Exploring Causal Models for Algorithmic Fairness

Project Description

In Simpson's Paradox, conflicting trends from aggregate data can be (mis-)used to advance different (i.e., opposing) arguments. Similarly, gerrymandering employs voter-aggregation techniques to establish an (unfair) advantage of one party over another. More generally, algorithmic bias describes systematic errors in computer-based systems to create unfair outcomes. The goal of this project is to explore the impact of causal models when trying to explain or minimize algorithmic bias. For example, in their 2019 SIGMOD best paper “Interventional fairness: Causal database repair for algorithmic fairness”, Salimi et al.[^SRHS19] considered a causal approach for fair machine learning, reducing it to a database repair problem. In this internship project you will explore different explanatory approaches, including causal models, and develop Jupyter notebooks (in Python) that reveal the different ways data can be used (or misused) to make an argument. To analyze alternative scenarios, you will employ the Possible Worlds Explorer which combines Python data analysis features with a logic programming approach. The resulting notebooks will be shared via the Whole Tale platform.

Necessary Prerequisites

Programming experience in Python
Experience with data management and databases (SQL)
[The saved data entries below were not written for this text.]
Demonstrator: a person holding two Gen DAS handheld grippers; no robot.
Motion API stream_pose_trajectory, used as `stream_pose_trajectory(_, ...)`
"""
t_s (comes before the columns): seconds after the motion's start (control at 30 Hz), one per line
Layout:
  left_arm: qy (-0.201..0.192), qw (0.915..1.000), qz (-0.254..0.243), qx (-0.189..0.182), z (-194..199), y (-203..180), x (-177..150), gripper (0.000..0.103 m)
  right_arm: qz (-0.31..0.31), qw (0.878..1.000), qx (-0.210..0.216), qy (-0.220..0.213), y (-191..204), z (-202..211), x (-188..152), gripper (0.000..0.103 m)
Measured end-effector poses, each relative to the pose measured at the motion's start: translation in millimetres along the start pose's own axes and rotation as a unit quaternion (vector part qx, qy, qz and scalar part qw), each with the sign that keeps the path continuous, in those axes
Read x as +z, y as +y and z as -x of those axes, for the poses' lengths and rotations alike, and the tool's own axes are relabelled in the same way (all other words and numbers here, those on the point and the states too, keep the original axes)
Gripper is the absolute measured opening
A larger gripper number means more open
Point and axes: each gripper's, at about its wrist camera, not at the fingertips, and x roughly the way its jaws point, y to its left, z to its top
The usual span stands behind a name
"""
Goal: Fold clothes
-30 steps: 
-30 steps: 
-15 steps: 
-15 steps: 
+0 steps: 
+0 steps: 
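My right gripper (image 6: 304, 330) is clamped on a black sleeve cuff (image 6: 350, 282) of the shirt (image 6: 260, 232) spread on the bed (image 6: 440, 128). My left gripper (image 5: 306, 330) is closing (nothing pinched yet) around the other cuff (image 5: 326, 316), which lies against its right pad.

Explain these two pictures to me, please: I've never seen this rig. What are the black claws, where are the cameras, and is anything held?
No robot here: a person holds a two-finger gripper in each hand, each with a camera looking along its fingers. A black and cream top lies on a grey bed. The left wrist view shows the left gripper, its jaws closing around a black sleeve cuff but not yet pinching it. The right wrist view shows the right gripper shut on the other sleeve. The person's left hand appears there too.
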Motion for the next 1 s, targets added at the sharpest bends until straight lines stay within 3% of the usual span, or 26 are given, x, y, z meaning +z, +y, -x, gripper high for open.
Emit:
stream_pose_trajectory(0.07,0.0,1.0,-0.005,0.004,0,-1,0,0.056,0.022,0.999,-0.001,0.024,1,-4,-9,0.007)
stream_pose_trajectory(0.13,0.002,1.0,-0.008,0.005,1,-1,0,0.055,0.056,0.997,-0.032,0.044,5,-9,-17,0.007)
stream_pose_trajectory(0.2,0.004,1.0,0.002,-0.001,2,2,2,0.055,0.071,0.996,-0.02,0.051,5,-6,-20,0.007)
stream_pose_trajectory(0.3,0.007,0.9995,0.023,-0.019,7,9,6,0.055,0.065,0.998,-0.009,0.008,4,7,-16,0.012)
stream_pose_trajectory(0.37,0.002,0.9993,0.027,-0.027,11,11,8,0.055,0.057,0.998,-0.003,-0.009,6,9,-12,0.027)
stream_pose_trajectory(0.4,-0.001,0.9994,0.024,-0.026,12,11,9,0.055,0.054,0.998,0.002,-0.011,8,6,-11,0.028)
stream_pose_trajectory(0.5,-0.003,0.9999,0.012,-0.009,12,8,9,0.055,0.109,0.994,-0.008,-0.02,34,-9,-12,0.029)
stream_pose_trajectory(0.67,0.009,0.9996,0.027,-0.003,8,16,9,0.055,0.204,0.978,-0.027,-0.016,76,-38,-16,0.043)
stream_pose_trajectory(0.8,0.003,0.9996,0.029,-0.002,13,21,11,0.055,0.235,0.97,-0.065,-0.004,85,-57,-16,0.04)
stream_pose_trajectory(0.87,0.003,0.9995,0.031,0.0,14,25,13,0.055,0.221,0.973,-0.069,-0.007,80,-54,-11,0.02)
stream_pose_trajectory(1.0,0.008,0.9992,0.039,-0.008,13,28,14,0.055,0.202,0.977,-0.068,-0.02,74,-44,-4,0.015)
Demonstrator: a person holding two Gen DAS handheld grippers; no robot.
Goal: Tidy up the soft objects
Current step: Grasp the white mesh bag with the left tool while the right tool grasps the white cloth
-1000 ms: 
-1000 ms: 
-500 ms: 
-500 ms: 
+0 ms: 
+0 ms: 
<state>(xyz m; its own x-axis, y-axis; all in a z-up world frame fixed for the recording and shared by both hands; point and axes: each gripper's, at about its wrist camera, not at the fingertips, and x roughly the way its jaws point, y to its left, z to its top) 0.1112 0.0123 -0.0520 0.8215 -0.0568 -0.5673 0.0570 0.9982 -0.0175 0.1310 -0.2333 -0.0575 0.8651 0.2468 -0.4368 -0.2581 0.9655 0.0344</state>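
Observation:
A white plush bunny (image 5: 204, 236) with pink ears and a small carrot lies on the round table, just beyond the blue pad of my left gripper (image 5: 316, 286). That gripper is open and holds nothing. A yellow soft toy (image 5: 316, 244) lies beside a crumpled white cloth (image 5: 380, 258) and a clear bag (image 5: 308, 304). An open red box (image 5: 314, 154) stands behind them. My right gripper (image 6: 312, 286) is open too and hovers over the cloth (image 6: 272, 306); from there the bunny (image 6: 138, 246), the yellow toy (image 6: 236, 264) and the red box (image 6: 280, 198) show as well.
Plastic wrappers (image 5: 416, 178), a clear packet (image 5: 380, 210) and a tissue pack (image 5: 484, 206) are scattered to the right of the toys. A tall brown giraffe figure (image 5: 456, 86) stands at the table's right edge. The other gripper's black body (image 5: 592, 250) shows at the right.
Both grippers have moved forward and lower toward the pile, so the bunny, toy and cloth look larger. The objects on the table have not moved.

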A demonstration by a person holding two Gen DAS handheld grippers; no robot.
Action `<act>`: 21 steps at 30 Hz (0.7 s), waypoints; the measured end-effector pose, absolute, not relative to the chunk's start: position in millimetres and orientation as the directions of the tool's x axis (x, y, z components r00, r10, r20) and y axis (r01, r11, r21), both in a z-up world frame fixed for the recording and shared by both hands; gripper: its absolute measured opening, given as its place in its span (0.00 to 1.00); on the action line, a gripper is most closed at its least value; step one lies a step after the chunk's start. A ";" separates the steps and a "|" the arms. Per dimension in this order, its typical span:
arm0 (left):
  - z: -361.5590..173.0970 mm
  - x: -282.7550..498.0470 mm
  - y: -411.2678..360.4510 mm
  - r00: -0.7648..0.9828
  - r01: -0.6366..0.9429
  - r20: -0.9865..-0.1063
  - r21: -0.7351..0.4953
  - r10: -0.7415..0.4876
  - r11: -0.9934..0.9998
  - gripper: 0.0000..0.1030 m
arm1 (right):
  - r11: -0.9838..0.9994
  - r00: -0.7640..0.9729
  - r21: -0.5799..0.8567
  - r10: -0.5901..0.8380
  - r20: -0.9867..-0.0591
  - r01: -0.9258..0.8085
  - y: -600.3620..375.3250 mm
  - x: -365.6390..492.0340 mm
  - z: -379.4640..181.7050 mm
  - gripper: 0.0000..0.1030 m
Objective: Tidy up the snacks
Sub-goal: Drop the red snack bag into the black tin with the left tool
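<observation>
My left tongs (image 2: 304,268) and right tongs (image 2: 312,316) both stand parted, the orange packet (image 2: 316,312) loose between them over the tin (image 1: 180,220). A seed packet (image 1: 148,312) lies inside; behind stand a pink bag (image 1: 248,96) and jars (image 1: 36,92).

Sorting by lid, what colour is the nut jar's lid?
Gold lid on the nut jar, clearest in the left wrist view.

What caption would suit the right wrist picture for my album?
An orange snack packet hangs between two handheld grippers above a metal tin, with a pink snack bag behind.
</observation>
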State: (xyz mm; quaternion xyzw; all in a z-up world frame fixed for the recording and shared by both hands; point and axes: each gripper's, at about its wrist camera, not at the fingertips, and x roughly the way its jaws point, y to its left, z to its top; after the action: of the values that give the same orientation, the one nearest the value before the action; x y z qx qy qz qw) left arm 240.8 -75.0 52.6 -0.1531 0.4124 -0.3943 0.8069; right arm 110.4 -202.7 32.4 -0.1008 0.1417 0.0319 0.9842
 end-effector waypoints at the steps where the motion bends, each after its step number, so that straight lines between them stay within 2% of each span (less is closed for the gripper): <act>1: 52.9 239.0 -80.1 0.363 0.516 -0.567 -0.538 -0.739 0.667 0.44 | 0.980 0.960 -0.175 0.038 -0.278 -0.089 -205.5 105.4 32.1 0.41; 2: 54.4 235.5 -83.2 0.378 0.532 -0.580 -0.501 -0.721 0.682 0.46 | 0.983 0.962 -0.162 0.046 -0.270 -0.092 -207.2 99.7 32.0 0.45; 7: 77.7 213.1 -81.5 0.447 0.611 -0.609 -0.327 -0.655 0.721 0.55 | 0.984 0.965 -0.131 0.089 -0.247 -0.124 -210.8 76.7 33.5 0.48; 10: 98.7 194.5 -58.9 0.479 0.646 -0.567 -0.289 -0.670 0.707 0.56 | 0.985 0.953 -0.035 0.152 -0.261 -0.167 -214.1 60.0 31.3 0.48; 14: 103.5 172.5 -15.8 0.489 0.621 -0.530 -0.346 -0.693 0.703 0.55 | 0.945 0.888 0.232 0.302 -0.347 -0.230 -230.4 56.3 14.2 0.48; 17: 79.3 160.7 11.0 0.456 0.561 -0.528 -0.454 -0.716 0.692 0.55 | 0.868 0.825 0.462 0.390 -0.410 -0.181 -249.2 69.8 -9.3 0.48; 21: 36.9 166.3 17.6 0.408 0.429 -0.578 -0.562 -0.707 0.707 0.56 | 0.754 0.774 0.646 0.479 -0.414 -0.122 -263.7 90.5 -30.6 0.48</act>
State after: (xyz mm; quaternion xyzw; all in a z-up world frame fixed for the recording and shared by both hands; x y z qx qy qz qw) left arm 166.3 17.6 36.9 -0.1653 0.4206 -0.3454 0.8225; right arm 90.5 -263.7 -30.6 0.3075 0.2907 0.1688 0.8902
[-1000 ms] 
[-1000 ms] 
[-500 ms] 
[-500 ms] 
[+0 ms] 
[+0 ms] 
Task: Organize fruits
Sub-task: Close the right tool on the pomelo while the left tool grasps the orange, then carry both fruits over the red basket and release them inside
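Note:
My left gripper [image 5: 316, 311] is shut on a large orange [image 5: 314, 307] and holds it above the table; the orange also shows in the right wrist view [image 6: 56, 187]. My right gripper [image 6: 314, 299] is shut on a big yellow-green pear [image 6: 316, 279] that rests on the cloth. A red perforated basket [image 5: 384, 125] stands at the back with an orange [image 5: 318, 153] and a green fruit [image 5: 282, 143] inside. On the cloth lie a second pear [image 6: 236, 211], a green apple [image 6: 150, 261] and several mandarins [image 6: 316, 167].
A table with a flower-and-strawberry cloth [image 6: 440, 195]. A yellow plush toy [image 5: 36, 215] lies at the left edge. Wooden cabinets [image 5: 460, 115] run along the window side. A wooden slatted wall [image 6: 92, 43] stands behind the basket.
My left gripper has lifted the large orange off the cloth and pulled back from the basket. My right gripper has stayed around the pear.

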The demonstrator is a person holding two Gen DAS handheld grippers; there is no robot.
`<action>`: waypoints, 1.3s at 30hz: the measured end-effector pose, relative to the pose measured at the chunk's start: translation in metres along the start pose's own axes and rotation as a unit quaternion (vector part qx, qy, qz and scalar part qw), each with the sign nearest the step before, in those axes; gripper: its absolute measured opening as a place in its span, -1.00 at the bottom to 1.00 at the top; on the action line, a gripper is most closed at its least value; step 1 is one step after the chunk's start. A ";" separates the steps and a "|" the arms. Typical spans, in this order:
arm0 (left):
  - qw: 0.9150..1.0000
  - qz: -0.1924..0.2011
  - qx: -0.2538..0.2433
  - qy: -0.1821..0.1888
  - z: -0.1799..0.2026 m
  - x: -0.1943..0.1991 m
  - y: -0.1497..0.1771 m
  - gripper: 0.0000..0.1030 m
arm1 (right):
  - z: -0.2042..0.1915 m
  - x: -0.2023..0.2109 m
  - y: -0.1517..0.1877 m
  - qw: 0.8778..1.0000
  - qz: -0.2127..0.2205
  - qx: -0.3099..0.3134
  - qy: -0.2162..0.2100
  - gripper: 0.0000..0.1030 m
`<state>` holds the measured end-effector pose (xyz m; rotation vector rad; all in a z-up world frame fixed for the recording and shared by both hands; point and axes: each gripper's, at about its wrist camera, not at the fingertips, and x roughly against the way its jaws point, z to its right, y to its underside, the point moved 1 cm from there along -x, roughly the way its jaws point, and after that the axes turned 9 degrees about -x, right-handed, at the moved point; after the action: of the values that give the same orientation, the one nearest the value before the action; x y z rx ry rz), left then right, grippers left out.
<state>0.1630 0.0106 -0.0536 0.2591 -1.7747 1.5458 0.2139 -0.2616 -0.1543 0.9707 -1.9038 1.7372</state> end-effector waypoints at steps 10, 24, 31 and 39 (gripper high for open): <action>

Desirable Skills / Qualifications

Interest in data science and computational science
Interest in knowledge representation and reasoning, philosophy of science

Expected Outcomes

Computational tales that illustrate and explain different data analysis outcomes and conclusions based on underlying causal models
A final project report or presentation (e.g., poster + abstract)

Primary Mentors: Bertram Ludäscher

References

[^SRHS19]: Salimi, B., Rodriguez, L., Howe, B. and Suciu, D., 2019. Interventional fairness: Causal database repair for algorithmic fairness. In Proceedings of the 2019 International Conference on Management of Data (SIGMOD). (download)

[^GCL19]: Gupta, S., Cheng, Y.Y. and Ludäscher, B., 2019. Possible Worlds Explorer: Datalog and Answer Set Programming for the Rest of Us. In Datalog 2.0, 3rd Intl. Workshop on the Resurgence of Datalog in Academia and Industry, Philadelphia Logic Week. CEUR Workshop Proceedings (Vol. 2368, pp. 44-55). CEUR-WS. (download)

[^HEJ14]: Hyttinen, A., Eberhardt, F. and Järvisalo, M., 2014. Constraint-based Causal Discovery: Conflict Resolution with Answer Set Programming. In Conference on Uncertainty in Artificial Intelligence. Quebec, Canada. (download)

[^WT19]: Brinckman, A., Chard, K., Gaffney, N., Hategan, M., Jones, M.B., Kowalik, K., Kulasekaran, S., Ludäscher, B., Mecum, B.D., Nabrzyski, J. and Stodden, V., 2019. Computing environments for reproducibility: Capturing the "Whole Tale". In Future Generation Computer Systems, 94, pp.854-867. (download)